Simulieren von \(\phi\) in \(\Delta y_t = \phi y_{t-1} + u_t\)
set.seed(1)
n <- 200
y <- numeric(n)
u <- rnorm(n, mean = 0, sd = 1)
phi <- -0.2
for(t in 2:n){
delta <- phi*y[t-1] + u[t]
y[t] = y[t-1] + delta
}
plot(y, type = "l")
set.seed(1)
n <- 200
y <- numeric(n)
u <- rnorm(n, mean = 0, sd = 1)
phi <- 0
for(t in 2:n){
delta <- phi*y[t-1] + u[t]
y[t] = y[t-1] + delta
}
plot(y, type = "l")
Die meisten hier behandelten Zeitreihen sind vom Integrationsgrad I(1), d.h. sie müssen einmal differenziert werden um eine stationäre Zeitreihe zu bilden. I(2) Prozesse hingegeben benötigen eine zweifache Differenzierung zur Stationarität.
n <- 100
u <- rnorm(n, mean = 0, sd = 3)
y <- cumsum(u + 1)
y2 <- cumsum(y + 1)
y3 <- diff(y2, differences = 2) # Zweifache Differenzierung
par(mfrow = c(1, 3))
plot(y, type = "l")
plot(y2, type = "l")
plot(y3, type = "l")
Scheinregressionen können schnell entstehen, wenn zwei nichtstationäre Zeitreihen (Unit-Root-Prozesse) aufeinander regressiert werden. In diesem Beispiel werden zwei Zeitreihen x und y vollkommen unaghängig voneinander simuliert.
set.seed(3)
n <- 100
u1 <- rnorm(n, mean = 0, sd = 3)
u2 <- rnorm(n, mean = 0, sd = 3)
y <- numeric(n)
x <- numeric(n)
for(t in 2:n){
y[t] <- .5 + y[t-1] + u1[t]
x[t] <- .5 + x[t-1] + u2[t]
}
data.frame(x, y) %>%
mutate(t = 1:nrow(.)) %>%
pivot_longer(cols = -t) %>%
ggplot(aes(x = t, y = value, color = name))+
geom_line()+
theme_bw()+
theme(legend.position = "top",
legend.title = element_blank())
R <- lm(y~x)
summary(R)
Call:
lm(formula = y ~ x)
Residuals:
Min 1Q Median 3Q Max
-18.634 -8.322 -2.467 8.524 26.270
Coefficients:
Estimate Std. Error t value Pr(>|t|)
(Intercept) 1.44788 1.68546 0.859 0.392
x 0.79921 0.05384 14.845 <2e-16 ***
---
Signif. codes: 0 '***' 0.001 '**' 0.01 '*' 0.05 '.' 0.1 ' ' 1
Residual standard error: 11 on 98 degrees of freedom
Multiple R-squared: 0.6922, Adjusted R-squared: 0.6891
F-statistic: 220.4 on 1 and 98 DF, p-value: < 2.2e-16
Eine Regression findet trotzdem einen stark signifikanten Zusammenhang.
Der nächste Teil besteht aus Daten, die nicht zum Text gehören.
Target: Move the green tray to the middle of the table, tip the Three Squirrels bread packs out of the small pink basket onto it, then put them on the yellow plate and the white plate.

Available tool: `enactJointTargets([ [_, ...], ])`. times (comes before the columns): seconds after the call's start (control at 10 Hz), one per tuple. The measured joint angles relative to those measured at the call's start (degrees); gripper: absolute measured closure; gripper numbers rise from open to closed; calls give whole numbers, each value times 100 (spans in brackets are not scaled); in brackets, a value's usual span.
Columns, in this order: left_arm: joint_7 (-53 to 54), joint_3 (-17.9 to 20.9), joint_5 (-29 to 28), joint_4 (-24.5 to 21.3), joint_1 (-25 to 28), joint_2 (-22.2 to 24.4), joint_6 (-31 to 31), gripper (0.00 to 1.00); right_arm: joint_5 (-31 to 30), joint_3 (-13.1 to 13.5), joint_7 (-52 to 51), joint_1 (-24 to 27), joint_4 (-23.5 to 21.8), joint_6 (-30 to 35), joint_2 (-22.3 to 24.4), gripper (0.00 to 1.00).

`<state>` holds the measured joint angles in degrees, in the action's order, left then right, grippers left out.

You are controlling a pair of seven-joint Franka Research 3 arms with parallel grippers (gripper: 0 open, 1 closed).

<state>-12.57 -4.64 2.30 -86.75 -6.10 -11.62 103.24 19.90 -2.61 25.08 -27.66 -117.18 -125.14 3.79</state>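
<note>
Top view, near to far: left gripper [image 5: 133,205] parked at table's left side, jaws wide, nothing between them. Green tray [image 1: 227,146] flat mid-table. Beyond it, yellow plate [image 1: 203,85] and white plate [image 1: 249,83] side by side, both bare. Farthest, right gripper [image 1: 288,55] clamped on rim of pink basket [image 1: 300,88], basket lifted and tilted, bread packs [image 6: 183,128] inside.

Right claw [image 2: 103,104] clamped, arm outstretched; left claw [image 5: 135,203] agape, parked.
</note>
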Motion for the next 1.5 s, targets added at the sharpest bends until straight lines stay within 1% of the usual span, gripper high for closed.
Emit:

Bei Kointegration kann eine Zeitreihe als eine Linearkombination von anderen Zeitreihen dargestellt werden. Im einfachsten Fall mit zwei Zeitreihen kann dies wie folgt aussehen.
set.seed(3)
n <- 100
u1 <- rnorm(n, mean = 0, sd = 3)
u2 <- rnorm(n, mean = 0, sd = 5)
y <- numeric(n)
x <- numeric(n)
for(t in 2:n){
x[t] <- .5 + x[t-1] + u[t]
}
y <- 5 + 2*x + u2
data.frame(x,y) %>%
mutate(t = 1:nrow(.)) %>%
pivot_longer(cols = -t) %>%
ggplot(aes(x = t, y = value, color = name))+
geom_line()+
theme_bw()+
theme(legend.position = "top",
legend.title = element_blank())
Es ist leicht erkennbar, dass y in einem gewissen Rahmen x folgt.